The University of Michigan Central Student Government launched a new campaign, “It Starts With Me,” at an event on the Diag Tuesday. The initiative aims to bring awareness to racism and discrimination on campus.

As part of the event, students were also encouraged to submit feedback to the body about their initiatives and plans this semester.

For the event, representatives from the general assembly, as well as CSG commissions, were posted near Mason Hall with 600 donuts, CSG handouts and a suggestions board for students to write on.

As of Tuesday afternoon, the suggestions on the board primarily centered around transportation to North Campus, as well as expressions of solidarity for minority students on campus.

LSA junior Zena Shunnar, deputy programming officer for CSG, said the event was organized in part because leaders in the organization believe the body needs to be more accessible to students. Increasing transparency of the assembly’s initiatives was part of the platform of newMICH, the political party led by CSG President David Schafer and CSG Vice President Micah Griggs, LSA seniors.

“I think it’s important to show students what we’re doing, to actually have interaction,” Shunnar said at the event. “The main reason we chose Diag Day (was) just to show face and to not be behind a door so much.”

“One trend that I’ve noticed is about more frequent buses on weekend, like the timing of buses,” Shunnar said. “And then just, like, a lot of people who have been feeling discrimination on campus, supporting different causes and minorities on campus.”

In the past few months, several incidents targeting minority students have sparked controversy on campus. In September, posters were hung in Mason and Haven Halls bearing slogans like “denying your heritage … be white.” In response to the slogans, more than 200 students marched through campus, chanting “No justice, no peace” to express solidarity.

By the end of the day, the suggestion board was covered with more than 300 different suggestions, ranging from “No more meatless Monday” to “Fight racism,” and CSG representatives said they viewed the day as a success.

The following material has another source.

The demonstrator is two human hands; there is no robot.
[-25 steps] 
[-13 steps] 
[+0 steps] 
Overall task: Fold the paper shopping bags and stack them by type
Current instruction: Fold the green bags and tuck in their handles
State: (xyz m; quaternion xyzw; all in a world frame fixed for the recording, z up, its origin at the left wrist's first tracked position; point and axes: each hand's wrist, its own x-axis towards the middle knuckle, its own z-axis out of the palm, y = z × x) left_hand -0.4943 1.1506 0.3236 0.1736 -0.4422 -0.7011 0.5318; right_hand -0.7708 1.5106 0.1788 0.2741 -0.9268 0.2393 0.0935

CSG Communications Director Joe Shea, a Public Policy senior, echoed Shunnar, saying it was important for students to know what their elected officials are working on.

“We’re very passionate about making sure we are a resource for students, so the best way to do that is solicit feedback by any way possible,” he said.

The organization’s goal, Shunnar said, was to have students fill the board of suggestions with their opinions on recent CSG initiatives and future events they would like to see hosted by the assembly.

“If that board of suggestions gets filled and we’re able to see something consistent on that board, that will help us progress and do something students really want,” Shunnar said.

LSA freshman Brittany Jullie, who signed the banner, said she was glad to see the initiative.

“I think it’s a really good idea that people can raise suggestions with what they want to see happen,” she said.

Shunnar noted that the board also made it clear students weren’t completely familiar with assembly initiatives, because many students expressed concerns about problems the body is already working to fix.

“It’s nice that we’re able to be a little more transparent with what things we’re doing, because it’s different to send out an email than to talk to students,” Shunnar said. “We’re getting a lot of kids.”

She said she hopes to host another event similar to Diag Day, perhaps in another location, in the future.

“I think we may have one on North Campus, so just to change the scenery, obviously just getting a lot of student impact is important,” she said.